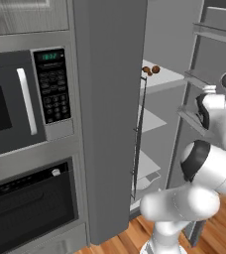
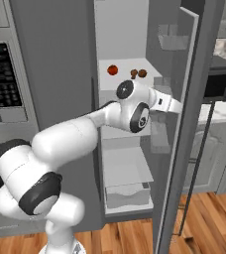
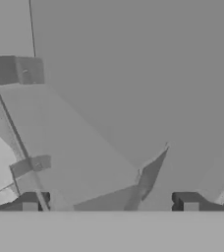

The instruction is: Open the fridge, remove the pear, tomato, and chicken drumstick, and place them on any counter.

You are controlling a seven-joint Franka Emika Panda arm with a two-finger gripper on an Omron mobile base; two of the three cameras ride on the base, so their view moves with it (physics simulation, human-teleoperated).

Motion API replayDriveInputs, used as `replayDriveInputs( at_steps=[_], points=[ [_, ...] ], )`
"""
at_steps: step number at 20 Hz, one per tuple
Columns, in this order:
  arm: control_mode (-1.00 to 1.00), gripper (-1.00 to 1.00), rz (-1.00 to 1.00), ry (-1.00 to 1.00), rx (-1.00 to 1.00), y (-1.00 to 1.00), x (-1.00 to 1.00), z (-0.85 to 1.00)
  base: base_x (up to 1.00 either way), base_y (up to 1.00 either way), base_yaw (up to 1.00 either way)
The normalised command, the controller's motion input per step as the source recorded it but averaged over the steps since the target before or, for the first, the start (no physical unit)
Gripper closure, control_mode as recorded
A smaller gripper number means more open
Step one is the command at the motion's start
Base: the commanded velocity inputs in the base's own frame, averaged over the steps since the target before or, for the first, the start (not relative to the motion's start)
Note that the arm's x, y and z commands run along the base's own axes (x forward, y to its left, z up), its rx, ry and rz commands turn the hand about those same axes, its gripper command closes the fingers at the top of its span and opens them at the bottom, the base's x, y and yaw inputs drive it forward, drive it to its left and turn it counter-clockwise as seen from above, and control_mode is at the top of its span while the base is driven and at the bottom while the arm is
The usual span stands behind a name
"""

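The fridge (image 1: 110, 99) stands with its right door (image 2: 184, 114) swung open and white inner shelves (image 2: 127, 168) showing. On an upper shelf lies the small red tomato (image 2: 112, 70), with two brown lumps (image 2: 138, 73) to its right; the lumps (image 1: 152, 70) also show in the left base view. My arm reaches into the opening and the hand points at the inner face of the open door. My gripper (image 3: 111, 203) is open, its fingertips (image 3: 35, 202) wide apart with nothing between them, close to the grey door panel. The marble counter (image 2: 224, 113) lies beyond the door.
The black microwave (image 1: 16, 99) and oven (image 1: 26, 208) column stands left of the fridge. Door bins (image 1: 209, 32) jut from the open door. A small black appliance (image 2: 219, 79) sits on the counter. Wood floor (image 2: 135, 233) lies below.
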Motion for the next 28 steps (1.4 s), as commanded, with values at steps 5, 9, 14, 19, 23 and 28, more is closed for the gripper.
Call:
replayDriveInputs(
  at_steps=[5, 9, 14, 19, 23, 28],
  points=[
    [-1.00, -1.00, 0.02, -0.22, -0.02, 0.38, -0.93, 0.33, 0.00, 0.00, 0.00],
    [-1.00, -1.00, 0.09, -0.02, -0.09, 1.00, -0.92, 0.56, 0.00, 0.00, 0.00],
    [-1.00, -1.00, 0.15, 0.13, 0.01, 1.00, -0.31, 0.64, 0.00, 0.00, 0.00],
    [-1.00, -1.00, 0.13, 0.27, 0.22, 1.00, 0.00, 0.72, 0.00, 0.00, 0.00],
    [-1.00, -1.00, 0.11, 0.32, 0.33, 1.00, -0.16, 0.43, 0.00, 0.00, 0.00],
    [-1.00, -1.00, 0.10, 0.19, 0.30, 0.78, -0.72, -0.11, 0.00, 0.00, 0.00]
  ],
)
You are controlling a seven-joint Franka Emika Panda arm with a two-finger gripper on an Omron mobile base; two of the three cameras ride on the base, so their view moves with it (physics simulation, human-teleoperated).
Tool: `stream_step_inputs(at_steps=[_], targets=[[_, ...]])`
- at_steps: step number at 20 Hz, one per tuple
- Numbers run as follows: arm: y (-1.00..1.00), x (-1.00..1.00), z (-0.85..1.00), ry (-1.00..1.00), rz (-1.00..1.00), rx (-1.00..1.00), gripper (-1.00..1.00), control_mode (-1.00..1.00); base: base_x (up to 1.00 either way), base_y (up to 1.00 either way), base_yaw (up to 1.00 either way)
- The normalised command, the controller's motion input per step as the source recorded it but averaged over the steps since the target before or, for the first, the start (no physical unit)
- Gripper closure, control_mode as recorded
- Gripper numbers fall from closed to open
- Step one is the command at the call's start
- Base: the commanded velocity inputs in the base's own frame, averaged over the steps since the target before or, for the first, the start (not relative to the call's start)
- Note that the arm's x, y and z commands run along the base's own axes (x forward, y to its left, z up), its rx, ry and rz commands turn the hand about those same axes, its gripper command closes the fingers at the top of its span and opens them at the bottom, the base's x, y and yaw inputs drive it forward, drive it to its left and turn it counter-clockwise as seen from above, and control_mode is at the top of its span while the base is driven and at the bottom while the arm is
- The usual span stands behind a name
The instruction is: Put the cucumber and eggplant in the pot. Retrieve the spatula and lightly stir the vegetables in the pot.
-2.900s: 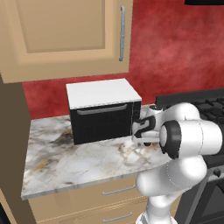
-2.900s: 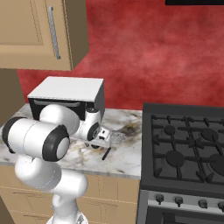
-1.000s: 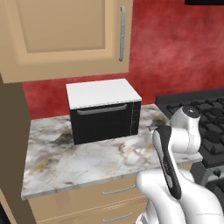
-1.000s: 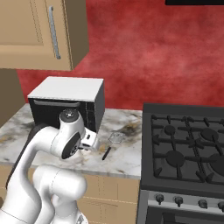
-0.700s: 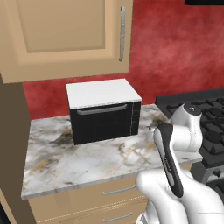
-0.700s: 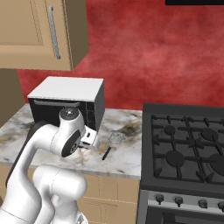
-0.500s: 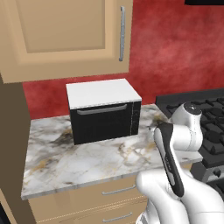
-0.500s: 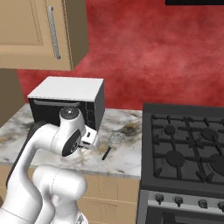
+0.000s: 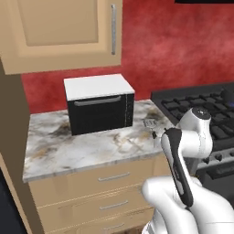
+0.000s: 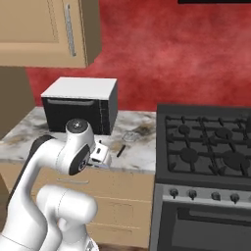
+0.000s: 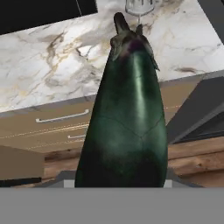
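Nothing moved; gripper (image 10: 101, 156) still clamped around dark eggplant (image 11: 127, 118) above counter (image 11: 52, 65) edge.

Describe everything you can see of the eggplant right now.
The eggplant looks large in the hand view: glossy, very dark purple-green skin with a pale sheen down its length, widest near the camera and narrowing to a dark calyx and short stem at the far end. It points away from the hand, above the marble counter edge and the drawers below. Its near end sits where the claw would grip; the fingertips are hidden.
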Motion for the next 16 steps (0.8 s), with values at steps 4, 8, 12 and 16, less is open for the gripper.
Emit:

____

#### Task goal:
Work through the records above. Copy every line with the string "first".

#### Solution to this problem:
The normalised command, the controller's motion input per step as the source recorded it but averaged over the steps since the target before or, for the first, the start (no physical unit)
Base: the commanded velocity inputs in the base's own frame, averaged over the steps since the target before or, for the first, the start (not relative to the motion's start)
- The normalised command, the controller's motion input per step as the source recorded it but averaged over the steps since the target before or, for the first, the start (no physical unit)
- Base: the commanded velocity inputs in the base's own frame, averaged over the steps since the target before or, for the first, the start (not relative to the call's start)

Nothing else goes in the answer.